Maybe he was given the other role on account of that?

"I was given a wrong name and I was brought to a paradoxical situation", answers Emir Kusturica shortly. He says that his experience following the film Dolly Bell had opened him up towards the world, instead of sealing him off into the darkness of chauvinism, something he has been accused of in certain circles. "It's not my fault that the birth of a country is anachronistic and way overdue in the 20th century, nor is it my fault that the nation is the basic generator of a state in global experience, nor is it my fault that inverse processes had occurred here. As they had fought so hard for a multi-national society in the west, why don't they help us out here? We are the only ones who have all that the west hopes for, we are mixed unlike Slovenia, Croatia and Bosnia. When a person sees that, and speaks of it, not belonging anywhere, he then becomes a professional opponent to everything. My crime consists of the fact that I had chosen the flag of the country I am now living in. That is my crime.", he repeats. "Because I had chosen the culture in which people such as Andric, Crnjanski, Mesa Selimovic had created and lived."

Why?

He briefly says that it fills him with more admiration to have Andric's sculpture instead of Sidran's in his local park. He believes there's a world of difference in it and adds - "dramatic". "It's a dramatic difference", he says. "I had forsaken the cliché, national expectations. All logic, specially media and strategic ones, were to turn me into a Muslim nationalist". He sees the nation only as a cultural determination, he feels the nation "on the level of the color of their eyes" and says that the apple tree from Visoko ties him most to his soil... "those hard, juicy, spotty apples, tastiest in the world... that shakes me up when I remember them". Pathetic? "It's not", he says since all is in the way you do things. He insists on that: the basis of his esthetics aren't in literature and films, but rather in the way Sid Vicious had sung My Way in the eighties as that topples all, even melodramatic forms. "And then, between Sidran and the apple, I always choose the apple".

 

Establishment

"My character is such that I feel no need to mingle with famous people. To be acquainted with Milorad Vucelic never meant that I had the same political beliefs especially not now when he is a close Yugoslav United Left (JUL) associate.

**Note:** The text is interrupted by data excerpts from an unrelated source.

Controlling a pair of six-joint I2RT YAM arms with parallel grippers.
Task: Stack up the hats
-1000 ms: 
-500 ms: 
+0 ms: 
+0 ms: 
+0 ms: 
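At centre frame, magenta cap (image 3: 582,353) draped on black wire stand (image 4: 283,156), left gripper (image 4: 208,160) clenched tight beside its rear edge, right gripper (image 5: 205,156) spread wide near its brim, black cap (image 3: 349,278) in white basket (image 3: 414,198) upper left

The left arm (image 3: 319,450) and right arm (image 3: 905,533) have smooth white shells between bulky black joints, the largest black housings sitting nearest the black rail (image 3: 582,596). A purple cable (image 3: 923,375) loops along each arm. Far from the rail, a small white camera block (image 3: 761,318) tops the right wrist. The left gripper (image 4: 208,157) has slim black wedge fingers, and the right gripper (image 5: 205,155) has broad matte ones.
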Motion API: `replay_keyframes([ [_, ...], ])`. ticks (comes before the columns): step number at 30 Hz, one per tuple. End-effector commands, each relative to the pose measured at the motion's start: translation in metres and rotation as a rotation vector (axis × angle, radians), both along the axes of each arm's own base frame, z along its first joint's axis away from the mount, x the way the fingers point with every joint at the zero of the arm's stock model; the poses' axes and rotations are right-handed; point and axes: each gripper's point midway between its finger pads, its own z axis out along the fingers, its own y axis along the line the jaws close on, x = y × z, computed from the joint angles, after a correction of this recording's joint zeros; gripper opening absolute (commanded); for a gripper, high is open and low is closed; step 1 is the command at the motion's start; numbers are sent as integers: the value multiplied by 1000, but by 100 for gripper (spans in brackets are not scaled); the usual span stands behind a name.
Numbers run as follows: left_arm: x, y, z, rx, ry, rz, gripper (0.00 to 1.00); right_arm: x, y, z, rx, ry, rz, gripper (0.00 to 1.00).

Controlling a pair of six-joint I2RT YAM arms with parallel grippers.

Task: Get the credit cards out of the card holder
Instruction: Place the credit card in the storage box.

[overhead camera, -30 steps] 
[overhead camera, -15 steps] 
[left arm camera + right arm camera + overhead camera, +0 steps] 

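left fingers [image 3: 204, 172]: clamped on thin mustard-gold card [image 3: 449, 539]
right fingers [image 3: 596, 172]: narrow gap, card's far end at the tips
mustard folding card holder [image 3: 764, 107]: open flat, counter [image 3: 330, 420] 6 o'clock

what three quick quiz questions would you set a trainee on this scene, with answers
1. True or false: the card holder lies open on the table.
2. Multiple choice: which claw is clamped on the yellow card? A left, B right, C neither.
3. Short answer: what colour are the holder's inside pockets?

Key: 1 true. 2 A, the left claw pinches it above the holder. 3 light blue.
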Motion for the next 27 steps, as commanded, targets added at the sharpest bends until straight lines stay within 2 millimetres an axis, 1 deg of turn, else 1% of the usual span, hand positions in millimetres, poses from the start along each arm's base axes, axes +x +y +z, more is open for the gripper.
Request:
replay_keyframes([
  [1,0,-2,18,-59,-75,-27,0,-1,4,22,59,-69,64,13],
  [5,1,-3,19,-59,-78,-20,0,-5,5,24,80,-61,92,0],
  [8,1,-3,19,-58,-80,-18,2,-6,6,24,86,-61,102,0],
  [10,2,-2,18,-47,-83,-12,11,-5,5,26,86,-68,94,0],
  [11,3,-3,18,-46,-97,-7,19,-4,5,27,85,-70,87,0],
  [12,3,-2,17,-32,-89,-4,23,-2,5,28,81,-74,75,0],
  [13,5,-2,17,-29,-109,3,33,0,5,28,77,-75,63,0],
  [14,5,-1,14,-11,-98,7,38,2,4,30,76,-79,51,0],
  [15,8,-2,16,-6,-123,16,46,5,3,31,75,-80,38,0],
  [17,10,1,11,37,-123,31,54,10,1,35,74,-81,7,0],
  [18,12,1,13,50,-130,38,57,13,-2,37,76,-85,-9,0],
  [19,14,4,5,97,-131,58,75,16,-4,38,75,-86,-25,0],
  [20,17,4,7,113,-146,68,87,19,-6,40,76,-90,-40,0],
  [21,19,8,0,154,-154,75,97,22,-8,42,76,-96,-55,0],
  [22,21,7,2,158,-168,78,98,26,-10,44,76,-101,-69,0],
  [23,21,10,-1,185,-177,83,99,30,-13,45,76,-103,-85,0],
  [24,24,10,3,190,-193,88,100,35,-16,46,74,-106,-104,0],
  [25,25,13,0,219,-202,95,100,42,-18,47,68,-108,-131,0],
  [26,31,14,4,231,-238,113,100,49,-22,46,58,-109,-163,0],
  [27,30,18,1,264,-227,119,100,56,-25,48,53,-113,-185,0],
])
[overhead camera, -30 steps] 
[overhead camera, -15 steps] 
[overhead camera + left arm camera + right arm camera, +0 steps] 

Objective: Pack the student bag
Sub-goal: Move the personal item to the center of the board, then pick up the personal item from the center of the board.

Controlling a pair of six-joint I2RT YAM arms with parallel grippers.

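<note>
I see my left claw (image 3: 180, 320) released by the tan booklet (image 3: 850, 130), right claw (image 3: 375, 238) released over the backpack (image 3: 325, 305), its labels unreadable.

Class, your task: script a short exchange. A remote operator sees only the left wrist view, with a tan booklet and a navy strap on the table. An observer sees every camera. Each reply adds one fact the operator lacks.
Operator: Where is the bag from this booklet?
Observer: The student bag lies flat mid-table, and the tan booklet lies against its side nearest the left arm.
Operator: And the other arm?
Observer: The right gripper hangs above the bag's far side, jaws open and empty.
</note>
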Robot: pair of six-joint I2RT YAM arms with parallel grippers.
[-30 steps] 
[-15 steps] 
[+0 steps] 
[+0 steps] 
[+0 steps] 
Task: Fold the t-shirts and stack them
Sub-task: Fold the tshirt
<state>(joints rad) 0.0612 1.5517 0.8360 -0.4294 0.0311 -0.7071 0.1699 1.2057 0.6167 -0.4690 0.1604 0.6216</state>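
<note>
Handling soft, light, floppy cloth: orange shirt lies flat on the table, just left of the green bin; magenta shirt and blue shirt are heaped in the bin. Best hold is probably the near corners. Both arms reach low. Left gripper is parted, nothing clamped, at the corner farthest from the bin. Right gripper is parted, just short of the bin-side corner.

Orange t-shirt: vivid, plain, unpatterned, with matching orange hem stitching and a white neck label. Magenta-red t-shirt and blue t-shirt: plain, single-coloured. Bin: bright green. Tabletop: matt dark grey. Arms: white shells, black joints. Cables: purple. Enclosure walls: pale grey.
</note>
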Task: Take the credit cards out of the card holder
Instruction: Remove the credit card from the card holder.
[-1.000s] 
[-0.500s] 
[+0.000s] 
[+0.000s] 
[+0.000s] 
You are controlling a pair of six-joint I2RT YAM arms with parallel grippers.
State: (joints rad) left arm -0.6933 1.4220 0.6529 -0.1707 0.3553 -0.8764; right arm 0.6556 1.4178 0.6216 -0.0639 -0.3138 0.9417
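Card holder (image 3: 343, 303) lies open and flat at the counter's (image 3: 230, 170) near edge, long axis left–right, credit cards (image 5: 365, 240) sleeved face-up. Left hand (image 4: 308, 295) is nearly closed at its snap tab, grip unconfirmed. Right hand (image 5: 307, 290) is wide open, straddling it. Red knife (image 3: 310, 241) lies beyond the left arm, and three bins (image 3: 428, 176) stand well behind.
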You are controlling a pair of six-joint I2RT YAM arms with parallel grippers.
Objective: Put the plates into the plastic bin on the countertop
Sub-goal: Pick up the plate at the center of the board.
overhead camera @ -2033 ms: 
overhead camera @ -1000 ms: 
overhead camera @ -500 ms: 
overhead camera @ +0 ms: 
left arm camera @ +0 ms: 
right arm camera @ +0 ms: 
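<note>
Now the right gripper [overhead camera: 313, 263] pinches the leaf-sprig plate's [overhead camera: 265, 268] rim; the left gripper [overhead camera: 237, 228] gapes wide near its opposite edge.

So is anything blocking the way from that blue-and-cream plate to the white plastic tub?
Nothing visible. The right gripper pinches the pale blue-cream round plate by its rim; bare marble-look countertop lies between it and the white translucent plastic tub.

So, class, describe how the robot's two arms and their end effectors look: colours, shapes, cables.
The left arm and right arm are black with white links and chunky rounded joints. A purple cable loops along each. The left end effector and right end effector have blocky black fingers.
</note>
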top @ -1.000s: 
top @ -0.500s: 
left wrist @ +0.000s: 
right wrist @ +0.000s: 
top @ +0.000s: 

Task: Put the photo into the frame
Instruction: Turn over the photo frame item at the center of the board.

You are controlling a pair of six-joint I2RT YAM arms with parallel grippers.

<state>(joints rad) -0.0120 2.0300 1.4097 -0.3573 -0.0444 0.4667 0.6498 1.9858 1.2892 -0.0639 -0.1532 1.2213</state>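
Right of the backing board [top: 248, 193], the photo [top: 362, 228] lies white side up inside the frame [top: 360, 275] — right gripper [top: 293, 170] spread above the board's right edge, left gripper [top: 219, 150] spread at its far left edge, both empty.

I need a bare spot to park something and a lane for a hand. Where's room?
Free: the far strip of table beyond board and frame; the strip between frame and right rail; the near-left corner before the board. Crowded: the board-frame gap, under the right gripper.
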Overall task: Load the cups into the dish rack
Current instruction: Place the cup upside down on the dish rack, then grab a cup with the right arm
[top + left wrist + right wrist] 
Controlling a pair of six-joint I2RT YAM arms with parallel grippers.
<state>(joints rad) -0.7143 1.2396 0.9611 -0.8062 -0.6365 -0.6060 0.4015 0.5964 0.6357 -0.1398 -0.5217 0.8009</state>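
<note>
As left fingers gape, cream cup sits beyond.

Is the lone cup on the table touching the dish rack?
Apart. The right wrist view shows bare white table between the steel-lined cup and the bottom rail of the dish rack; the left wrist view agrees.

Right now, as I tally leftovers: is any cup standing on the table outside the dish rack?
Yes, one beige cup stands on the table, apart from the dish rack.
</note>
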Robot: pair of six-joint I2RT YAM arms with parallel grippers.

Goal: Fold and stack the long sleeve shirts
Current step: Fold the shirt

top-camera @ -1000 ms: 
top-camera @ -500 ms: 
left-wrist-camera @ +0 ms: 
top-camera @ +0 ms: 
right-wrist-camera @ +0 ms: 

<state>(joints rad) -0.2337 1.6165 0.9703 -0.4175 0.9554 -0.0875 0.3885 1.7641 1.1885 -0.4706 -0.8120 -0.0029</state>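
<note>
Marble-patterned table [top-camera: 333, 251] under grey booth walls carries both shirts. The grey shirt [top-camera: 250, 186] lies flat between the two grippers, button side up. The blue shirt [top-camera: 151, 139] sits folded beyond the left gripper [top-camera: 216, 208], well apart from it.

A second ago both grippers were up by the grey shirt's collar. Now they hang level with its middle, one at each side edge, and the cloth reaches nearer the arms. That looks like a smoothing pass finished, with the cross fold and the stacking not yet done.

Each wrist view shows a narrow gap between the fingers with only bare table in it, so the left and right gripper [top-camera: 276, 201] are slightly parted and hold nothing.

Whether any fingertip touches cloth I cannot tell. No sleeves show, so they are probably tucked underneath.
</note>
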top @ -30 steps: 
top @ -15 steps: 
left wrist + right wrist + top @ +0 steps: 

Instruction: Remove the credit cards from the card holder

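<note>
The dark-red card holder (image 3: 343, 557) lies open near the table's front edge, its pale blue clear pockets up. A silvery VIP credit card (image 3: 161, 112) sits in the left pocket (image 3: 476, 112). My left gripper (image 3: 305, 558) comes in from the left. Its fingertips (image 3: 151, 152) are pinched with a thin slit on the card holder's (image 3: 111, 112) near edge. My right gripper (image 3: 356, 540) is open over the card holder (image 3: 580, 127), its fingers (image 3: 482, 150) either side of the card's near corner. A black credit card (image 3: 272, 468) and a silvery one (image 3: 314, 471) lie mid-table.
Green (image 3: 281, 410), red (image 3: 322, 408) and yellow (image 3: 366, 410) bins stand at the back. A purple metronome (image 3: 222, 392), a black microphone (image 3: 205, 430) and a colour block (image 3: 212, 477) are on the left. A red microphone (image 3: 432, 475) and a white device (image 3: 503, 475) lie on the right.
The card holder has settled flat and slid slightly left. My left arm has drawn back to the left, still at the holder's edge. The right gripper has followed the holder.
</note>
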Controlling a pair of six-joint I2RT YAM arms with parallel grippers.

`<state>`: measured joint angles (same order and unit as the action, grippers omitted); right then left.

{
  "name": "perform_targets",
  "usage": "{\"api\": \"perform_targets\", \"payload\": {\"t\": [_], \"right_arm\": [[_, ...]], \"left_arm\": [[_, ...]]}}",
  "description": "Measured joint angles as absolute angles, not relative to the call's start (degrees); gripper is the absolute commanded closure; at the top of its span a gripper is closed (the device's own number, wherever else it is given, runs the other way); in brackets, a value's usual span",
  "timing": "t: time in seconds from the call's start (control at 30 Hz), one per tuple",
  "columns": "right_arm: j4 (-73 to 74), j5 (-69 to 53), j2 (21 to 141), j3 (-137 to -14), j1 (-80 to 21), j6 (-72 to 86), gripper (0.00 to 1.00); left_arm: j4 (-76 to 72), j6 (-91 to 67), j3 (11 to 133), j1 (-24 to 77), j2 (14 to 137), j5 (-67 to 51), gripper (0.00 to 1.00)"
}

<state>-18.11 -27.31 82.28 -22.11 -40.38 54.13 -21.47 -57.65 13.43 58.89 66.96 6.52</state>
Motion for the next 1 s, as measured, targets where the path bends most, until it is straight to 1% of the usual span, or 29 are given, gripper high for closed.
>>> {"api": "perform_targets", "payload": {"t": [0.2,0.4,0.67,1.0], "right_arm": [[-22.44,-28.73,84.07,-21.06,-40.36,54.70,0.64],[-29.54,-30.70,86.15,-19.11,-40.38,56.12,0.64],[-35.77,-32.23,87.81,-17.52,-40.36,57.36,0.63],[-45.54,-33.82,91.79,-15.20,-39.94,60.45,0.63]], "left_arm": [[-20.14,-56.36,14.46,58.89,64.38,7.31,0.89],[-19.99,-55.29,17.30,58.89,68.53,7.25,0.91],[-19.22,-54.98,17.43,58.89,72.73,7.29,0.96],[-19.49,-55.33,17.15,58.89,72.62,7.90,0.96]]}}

However, lack of true arguments had always produced sayings here. One of the most famous one goes 'you are identical to the ones you mix with'. From that primitive consciousness which pretends to be civilized, the Belgrade circle and those close to it generate such Bolshevik etiquettes. Imagine if, let's say, someone would hold it against Lou Reed for associating with the publisher who he has known from youth and who is on top of that a decent family man and gentle soul who never makes his head ache."